ASSIGNED TASK:
Print the lines below word for word, beginning with the first and ending with the line that holds "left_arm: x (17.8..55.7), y", and skip every picture.

════

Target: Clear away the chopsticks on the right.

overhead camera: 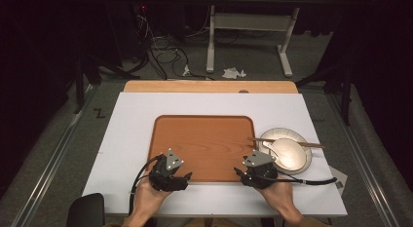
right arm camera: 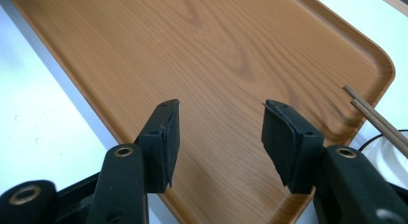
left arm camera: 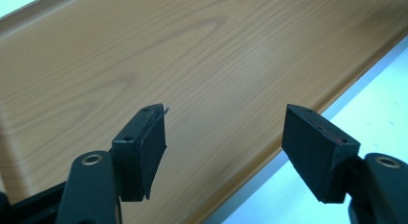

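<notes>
Left gripper [overhead camera: 181, 174]: jaws apart, nothing between the pads. Wooden tray [overhead camera: 204, 139] lies directly under and ahead of its jaws; one pad [left arm camera: 153, 147] hangs over the tray surface, the other over the tray's near edge beside the white table sheet [overhead camera: 122, 139].

Right gripper [overhead camera: 242, 172]: jaws apart, nothing between them. Tray spreads beneath and ahead of its pads. Chopsticks [right arm camera: 375, 119] lie ahead, off to one side, across a plate [overhead camera: 287, 151].
</notes>
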Demonstrator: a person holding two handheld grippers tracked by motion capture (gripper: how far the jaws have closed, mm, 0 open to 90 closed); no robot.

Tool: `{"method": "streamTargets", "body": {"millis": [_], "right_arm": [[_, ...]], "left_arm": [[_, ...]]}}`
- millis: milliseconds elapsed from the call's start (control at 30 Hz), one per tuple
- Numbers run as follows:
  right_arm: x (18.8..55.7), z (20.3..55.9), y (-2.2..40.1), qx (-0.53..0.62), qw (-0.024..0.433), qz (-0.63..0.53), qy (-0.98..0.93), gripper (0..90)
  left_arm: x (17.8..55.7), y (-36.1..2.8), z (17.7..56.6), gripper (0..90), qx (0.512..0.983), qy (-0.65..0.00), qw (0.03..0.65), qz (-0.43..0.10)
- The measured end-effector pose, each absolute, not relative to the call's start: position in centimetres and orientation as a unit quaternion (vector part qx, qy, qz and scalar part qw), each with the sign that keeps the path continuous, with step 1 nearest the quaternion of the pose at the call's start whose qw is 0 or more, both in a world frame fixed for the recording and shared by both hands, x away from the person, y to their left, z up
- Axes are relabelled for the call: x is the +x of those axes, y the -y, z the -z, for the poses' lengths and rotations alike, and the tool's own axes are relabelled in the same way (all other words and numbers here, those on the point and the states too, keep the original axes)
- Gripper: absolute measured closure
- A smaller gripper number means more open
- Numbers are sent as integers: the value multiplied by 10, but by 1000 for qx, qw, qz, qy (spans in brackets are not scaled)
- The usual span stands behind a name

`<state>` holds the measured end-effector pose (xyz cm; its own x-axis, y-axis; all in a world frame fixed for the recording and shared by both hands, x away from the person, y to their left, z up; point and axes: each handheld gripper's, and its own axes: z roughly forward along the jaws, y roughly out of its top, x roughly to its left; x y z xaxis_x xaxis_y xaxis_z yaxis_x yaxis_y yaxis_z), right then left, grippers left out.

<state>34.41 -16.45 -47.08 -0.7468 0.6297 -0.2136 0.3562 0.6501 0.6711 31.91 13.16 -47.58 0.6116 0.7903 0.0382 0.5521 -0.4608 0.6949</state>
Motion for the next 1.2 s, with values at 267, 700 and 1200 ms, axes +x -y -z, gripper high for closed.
{"method": "streamTargets", "body": {"millis": [267,700,1200], "right_arm": [[339,473,164,236,263,-296,-888,460],[327,465,160,203,290,-264,-897,467],[324,437,176,242,222,-322,-888,518]], "left_arm": [[319,-130,477,312,840,-394,329,-178],[319,-130,477,305,839,-395,329,-179],[317,-131,474,298,837,-392,332,-190]]}}
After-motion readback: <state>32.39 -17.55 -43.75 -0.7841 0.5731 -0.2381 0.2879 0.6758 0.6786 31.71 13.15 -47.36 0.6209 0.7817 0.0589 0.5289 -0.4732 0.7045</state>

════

WORKED SOLUTION:
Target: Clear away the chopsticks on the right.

overhead camera: 
right arm camera: 
left arm camera: 

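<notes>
Left gripper [overhead camera: 181, 174]: jaws apart, nothing between the pads. Wooden tray [overhead camera: 204, 139] lies directly under and ahead of its jaws; one pad [left arm camera: 153, 147] hangs over the tray surface, the other over the tray's near edge beside the white table sheet [overhead camera: 122, 139].

Right gripper [overhead camera: 242, 172]: jaws apart, nothing between them. Tray spreads beneath and ahead of its pads. Chopsticks [right arm camera: 375, 119] lie ahead, off to one side, across a plate [overhead camera: 287, 151].
</notes>
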Demonstrator: a person holding two handheld grippers tracked by motion capture (gripper: how far the jaws have closed, mm, 0 open to 90 closed); no robot.

Tool: `{"method": "streamTargets", "body": {"millis": [_], "right_arm": [[_, ...]], "left_arm": [[_, ...]]}}`
- millis: milliseconds elapsed from the call's start (control at 30 Hz), one per tuple
- Numbers run as follows:
  right_arm: x (18.8..55.7), z (20.3..55.9), y (-2.2..40.1), qx (-0.53..0.62), qw (-0.024..0.433), qz (-0.63..0.53), qy (-0.98..0.93), gripper (0..90)
  left_arm: x (17.8..55.7), y (-36.1..2.8), z (17.7..56.6), gripper (0..90), qx (0.512..0.983), qy (-0.65..0.00), qw (0.03..0.65), qz (-0.43..0.10)

This answer requires nothing else.